• **Dataset excerpt**
━━━━━━━━━━━━━━━━

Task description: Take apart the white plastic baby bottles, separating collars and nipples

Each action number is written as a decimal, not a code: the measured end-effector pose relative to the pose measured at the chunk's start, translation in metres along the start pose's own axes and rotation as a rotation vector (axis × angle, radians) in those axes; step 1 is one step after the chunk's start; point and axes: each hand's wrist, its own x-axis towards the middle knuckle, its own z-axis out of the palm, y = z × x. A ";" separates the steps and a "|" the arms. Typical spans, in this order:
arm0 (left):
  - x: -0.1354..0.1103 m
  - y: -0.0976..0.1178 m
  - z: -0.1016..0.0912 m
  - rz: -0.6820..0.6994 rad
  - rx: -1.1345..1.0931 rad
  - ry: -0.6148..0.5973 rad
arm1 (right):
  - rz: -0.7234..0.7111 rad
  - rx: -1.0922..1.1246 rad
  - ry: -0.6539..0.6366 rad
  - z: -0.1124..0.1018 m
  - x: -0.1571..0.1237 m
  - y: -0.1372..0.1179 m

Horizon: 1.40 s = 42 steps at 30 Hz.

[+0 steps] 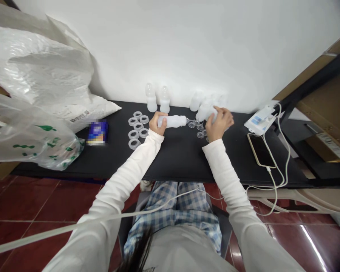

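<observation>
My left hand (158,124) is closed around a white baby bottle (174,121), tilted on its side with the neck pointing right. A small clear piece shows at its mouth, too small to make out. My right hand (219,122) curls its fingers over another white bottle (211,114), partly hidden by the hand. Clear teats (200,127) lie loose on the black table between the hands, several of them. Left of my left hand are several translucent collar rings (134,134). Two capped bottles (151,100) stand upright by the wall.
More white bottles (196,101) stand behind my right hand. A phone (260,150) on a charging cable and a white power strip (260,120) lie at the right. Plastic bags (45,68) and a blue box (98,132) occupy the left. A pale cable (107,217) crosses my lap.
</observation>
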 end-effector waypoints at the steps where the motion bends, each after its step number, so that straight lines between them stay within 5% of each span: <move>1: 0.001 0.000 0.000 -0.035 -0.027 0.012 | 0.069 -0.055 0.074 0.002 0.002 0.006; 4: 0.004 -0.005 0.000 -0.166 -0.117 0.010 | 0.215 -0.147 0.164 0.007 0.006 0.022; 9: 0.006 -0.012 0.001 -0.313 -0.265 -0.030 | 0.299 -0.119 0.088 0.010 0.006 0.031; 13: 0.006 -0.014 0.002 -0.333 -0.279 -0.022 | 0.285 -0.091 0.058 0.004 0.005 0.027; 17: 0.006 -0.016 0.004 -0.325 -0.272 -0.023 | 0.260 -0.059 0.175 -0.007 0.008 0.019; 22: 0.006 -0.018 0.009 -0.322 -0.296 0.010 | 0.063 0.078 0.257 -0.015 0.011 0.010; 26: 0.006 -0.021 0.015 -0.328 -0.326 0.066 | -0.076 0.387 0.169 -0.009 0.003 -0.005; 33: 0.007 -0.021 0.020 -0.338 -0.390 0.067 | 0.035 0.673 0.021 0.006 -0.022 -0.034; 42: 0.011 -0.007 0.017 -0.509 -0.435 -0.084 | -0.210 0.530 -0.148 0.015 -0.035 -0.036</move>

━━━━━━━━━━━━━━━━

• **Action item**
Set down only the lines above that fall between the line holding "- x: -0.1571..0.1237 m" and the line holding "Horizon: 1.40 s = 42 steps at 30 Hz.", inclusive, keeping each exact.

• **Written answer**
  - x: -0.1571..0.1237 m
  - y: -0.1372..0.1179 m

Horizon: 1.40 s = 42 steps at 30 Hz.

The answer has been written out completely.